Problem to solve: Your job is to retype the whole listing exactly.

START Recorded information

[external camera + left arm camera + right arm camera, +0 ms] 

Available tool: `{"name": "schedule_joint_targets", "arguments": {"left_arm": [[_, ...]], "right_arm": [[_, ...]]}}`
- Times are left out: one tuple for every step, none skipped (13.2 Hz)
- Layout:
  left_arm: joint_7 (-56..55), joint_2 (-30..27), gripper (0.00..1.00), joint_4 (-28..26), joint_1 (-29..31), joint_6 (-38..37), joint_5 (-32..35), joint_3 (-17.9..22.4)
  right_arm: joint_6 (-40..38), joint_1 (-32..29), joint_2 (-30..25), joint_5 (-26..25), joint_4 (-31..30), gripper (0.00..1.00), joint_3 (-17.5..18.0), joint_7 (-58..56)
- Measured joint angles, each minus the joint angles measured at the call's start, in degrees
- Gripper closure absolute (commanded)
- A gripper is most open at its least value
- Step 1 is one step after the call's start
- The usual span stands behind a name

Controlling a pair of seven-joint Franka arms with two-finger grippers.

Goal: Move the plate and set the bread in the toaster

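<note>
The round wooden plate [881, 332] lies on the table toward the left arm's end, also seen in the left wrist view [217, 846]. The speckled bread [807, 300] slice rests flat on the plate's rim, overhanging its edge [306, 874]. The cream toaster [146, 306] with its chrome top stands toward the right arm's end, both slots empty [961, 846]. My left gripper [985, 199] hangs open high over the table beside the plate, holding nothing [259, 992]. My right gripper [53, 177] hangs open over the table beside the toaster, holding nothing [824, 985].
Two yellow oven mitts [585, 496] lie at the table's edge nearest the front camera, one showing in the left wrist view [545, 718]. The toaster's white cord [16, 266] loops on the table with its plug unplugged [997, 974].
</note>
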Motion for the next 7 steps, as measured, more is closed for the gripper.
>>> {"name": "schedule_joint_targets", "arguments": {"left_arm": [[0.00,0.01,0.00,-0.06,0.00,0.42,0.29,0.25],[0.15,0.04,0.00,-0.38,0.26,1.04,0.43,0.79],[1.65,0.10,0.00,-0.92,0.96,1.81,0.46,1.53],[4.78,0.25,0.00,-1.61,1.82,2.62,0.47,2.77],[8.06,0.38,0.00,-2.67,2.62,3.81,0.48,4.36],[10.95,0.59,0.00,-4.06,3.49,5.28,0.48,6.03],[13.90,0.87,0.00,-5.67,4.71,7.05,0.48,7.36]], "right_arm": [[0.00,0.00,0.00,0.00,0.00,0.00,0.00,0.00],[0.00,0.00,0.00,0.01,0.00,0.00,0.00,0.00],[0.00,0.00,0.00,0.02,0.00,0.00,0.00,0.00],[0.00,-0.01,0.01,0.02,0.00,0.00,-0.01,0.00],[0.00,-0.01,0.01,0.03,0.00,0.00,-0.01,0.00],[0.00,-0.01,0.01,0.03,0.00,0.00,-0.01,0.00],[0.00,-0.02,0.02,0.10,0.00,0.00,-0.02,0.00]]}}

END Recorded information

Response area:
[external camera + left arm camera + right arm camera, +0 ms] 

Available tool: `{"name": "schedule_joint_targets", "arguments": {"left_arm": [[_, ...]], "right_arm": [[_, ...]]}}`
- Times are left out: one tuple for every step, none skipped (13.2 Hz)
- Layout:
  left_arm: joint_7 (-56..55), joint_2 (-30..27), gripper (0.00..1.00), joint_4 (-28..26), joint_1 (-29..31), joint_6 (-38..37), joint_5 (-32..35), joint_3 (-17.9..22.4)
  right_arm: joint_6 (-40..38), joint_1 (-32..29), joint_2 (-30..25), joint_5 (-26..25), joint_4 (-31..30), gripper (0.00..1.00), joint_3 (-17.5..18.0), joint_7 (-58..56)
- Measured joint angles, each minus the joint angles measured at the call's start, in degrees
- Gripper closure absolute (commanded)
- A gripper is most open at its least value
- Step 1 is one step after the call's start
- The usual span stands behind a name

Controlling a pair of seven-joint Franka arms with two-finger grippers.

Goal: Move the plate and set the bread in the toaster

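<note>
The round wooden plate [881, 332] lies on the table toward the left arm's end, also seen in the left wrist view [217, 846]. The speckled bread [807, 300] slice rests flat on the plate's rim, overhanging its edge [306, 874]. The cream toaster [146, 306] with its chrome top stands toward the right arm's end, both slots empty [961, 846]. My left gripper [985, 199] hangs open high over the table beside the plate, holding nothing [259, 992]. My right gripper [53, 177] hangs open over the table beside the toaster, holding nothing [824, 985].
Two yellow oven mitts [585, 496] lie at the table's edge nearest the front camera, one showing in the left wrist view [545, 718]. The toaster's white cord [16, 266] loops on the table with its plug unplugged [997, 974].
</note>
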Motion for the next 7 steps, as measured, more is closed for the gripper.
>>> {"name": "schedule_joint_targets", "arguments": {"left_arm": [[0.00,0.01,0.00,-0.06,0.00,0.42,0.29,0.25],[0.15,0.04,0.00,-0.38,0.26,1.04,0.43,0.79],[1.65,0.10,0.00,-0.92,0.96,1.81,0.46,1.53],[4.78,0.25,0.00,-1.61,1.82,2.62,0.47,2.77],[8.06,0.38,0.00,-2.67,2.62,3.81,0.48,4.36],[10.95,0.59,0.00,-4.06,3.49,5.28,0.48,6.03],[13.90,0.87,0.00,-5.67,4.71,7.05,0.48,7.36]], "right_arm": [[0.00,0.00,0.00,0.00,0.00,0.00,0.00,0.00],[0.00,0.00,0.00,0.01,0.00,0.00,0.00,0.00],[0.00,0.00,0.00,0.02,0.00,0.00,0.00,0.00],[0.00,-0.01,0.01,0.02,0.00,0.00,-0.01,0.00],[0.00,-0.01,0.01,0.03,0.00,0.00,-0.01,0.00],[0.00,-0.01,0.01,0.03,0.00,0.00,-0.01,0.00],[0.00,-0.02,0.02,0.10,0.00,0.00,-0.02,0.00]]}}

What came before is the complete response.